Your job is to set down the listing again exactly as it stands.

▶ _GIVEN INFORMATION_:
#####
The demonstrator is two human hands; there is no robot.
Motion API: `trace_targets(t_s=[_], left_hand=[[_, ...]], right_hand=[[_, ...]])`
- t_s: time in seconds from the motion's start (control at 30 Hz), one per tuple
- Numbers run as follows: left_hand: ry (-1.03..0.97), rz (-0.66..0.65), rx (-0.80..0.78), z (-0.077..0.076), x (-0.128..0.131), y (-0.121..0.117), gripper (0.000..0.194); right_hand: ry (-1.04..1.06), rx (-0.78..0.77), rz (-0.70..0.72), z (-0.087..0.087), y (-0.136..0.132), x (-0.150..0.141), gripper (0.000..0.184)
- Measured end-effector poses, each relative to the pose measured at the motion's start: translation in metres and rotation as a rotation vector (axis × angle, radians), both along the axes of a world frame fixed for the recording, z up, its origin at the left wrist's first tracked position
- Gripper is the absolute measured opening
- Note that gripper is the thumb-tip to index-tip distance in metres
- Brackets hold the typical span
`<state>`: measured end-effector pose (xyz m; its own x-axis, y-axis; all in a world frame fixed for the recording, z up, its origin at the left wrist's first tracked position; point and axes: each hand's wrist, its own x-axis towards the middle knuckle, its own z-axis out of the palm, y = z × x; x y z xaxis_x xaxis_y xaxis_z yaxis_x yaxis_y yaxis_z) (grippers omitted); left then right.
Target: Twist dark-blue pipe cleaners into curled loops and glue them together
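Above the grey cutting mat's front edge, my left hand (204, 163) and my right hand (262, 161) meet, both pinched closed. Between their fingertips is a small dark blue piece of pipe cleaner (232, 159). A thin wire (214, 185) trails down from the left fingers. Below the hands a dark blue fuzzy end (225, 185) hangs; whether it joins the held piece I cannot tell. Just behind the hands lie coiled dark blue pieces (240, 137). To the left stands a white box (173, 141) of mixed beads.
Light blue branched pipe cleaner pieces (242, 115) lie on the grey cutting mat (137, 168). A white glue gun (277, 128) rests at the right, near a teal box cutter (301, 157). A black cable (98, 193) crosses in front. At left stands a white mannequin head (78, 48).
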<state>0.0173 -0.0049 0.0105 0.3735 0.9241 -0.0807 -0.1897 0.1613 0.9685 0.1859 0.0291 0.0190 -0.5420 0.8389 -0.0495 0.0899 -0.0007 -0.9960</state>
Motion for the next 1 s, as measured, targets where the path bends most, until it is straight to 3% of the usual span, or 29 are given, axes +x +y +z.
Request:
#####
▶ _PROBLEM SOLUTION_:
The demonstrator is two human hands; there is no robot.
Motion API: `trace_targets(t_s=[_], left_hand=[[_, ...]], right_hand=[[_, ...]])`
- t_s: time in seconds from the motion's start (control at 30 Hz), one per tuple
- Numbers run as follows: left_hand: ry (-1.03..0.97), rz (-0.66..0.65), rx (-0.80..0.78), z (-0.077..0.076), x (-0.128..0.131), y (-0.121..0.117), gripper (0.000..0.194); right_hand: ry (-1.04..1.06), rx (-0.78..0.77), rz (-0.70..0.72), z (-0.087..0.087), y (-0.136..0.132), x (-0.150..0.141), gripper (0.000..0.184)
- Measured end-effector poses, each relative to the pose measured at the motion's start: translation in metres and rotation as a rotation vector (axis × angle, radians), both along the axes of a world frame fixed for the recording, z up, its origin at the left wrist's first tracked position
- Gripper is the absolute measured opening
- Note that gripper is the thumb-tip to index-tip distance in metres
- Brackets hold the typical span
`<state>`: measured end-effector pose (xyz m; its own x-axis, y-axis; all in a world frame fixed for the recording, z up, its origin at the left wrist's first tracked position; point and axes: each hand's wrist, its own x-axis towards the middle knuckle, its own z-axis out of the palm, y = z × x; x y z xaxis_x xaxis_y xaxis_z yaxis_x yaxis_y yaxis_z) (grippers omitted); left then right.
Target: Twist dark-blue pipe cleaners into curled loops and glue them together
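Above the grey cutting mat's front edge, my left hand (204, 163) and my right hand (262, 161) meet, both pinched closed. Between their fingertips is a small dark blue piece of pipe cleaner (232, 159). A thin wire (214, 185) trails down from the left fingers. Below the hands a dark blue fuzzy end (225, 185) hangs; whether it joins the held piece I cannot tell. Just behind the hands lie coiled dark blue pieces (240, 137). To the left stands a white box (173, 141) of mixed beads.
Light blue branched pipe cleaner pieces (242, 115) lie on the grey cutting mat (137, 168). A white glue gun (277, 128) rests at the right, near a teal box cutter (301, 157). A black cable (98, 193) crosses in front. At left stands a white mannequin head (78, 48).
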<state>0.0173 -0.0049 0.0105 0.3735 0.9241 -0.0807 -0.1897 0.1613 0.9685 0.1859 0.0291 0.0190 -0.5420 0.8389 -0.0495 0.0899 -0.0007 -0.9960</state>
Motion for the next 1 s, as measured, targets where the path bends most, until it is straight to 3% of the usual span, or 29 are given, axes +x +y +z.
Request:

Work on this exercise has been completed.